Now a man crippled from birth was being carried to the temple gate called Beautiful, where he was put every day to beg from those going into the temple courts. When he saw Peter and John about to enter, he asked them for money. Peter looked straight at him, as did John. Then Peter said, “Look at us!” So the man gave them his attention, expecting to get something from them. Then Peter said, “Silver or gold I do not have, but what I have I give you. In the name of Jesus Christ of Nazareth, walk.” Taking him by the right hand, he helped him up, and instantly the man’s feet and ankles became strong. He jumped to his feet and began to walk. Then he went with them into the temple courts, walking and jumping, and praising God. Acts 3.2-8.

The form of words that Peter uses when he addresses the beggar have always intrigued me. He doesn’t say, “I can’t give you money but I can heal you”; no — what he says is, “I haven’t got any money but I have got something else and it’s that something else that I’ll give to you.” And my question is: What is that something else?

In C S Lewis’ The Lion, the Witch & the Wardrobe,  Lucy’s is given a little bottle containing a cordial and told, “If you or any of your friends is hurt, a few drops of this will restore them”. And the way things are worded in these verses from Acts, we might almost suppose that Peter has something similar — a vial of golden liquid which the beggar is given to drink and which brings life and strength to his crippled limbs — an elixir of life! But, hang on a minute … Isn’t that just what Peter and John did have? And isn’t it what I have … and all who have within them the Spirit of Jesus? As kingdom people we really do hold the elixir of kingdom life that can bring kingdom wholeness and healing to those who drink of it. We heard yesterday how Jesus told the Father: “As you sent me into the world so I have sent them into the world” (John 17.18). Same mission, same Spirit, same authority.

But (without in any way undermining the force of that thought) I also take on board another thought, and it is this. Jesus himself must have walked past that same beggar many times without offering him a drink from the elixir of life. (We are told that the beggar was put there every day, and Jesus was always in and out of the temple when he was in Jerusalem.) Why not? Quite simply, because the Father did not prompt him to do so. “I tell you the truth, the Son can do nothing by himself; he can do only what he sees his Father doing, because whatever the Father does the Son also does” (John 4.19).

So where does this leave me? Is the fact that I see so little healing take place when I pray and lay hands on the sick due to any diminution of the power of God to heal … or is it not due to my acting as if the authority of God’s people to heal is a “hospital-emptying” general authority rather than the specific, Father-directed, targetted authority that was given to Jesus?

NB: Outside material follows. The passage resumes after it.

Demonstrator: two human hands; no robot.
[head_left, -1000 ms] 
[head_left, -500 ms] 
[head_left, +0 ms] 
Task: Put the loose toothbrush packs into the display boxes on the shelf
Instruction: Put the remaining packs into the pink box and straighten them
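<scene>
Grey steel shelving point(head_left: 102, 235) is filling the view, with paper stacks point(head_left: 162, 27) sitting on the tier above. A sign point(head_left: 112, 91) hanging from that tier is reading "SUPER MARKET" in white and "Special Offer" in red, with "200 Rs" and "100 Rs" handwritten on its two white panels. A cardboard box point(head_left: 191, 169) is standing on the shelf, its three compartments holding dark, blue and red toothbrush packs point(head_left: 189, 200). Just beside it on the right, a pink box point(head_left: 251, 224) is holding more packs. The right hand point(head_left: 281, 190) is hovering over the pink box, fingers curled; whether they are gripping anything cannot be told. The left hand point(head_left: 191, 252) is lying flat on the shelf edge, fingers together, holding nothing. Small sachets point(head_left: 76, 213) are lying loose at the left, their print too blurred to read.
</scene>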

I note in this passage that other rather strange phrase, “Peter looked straight at him, as did John”. The verb is atenizo. It means to gaze, to lock one’s eyes on something. It is more than merely seeing. And the suggestion within the verb is that as the glance of Peter and John passed over the man, the Spirit marked him out to them in some arresting way … imparted to them the knowledge that the Father was healing the cripple and that their task was to give him that healing as the Father’s gift. 

Heavenly Father, open my eyes to see what you are doing and give me the willingness to do it too in the authority of Jesus by the power of your Spirit. Amen.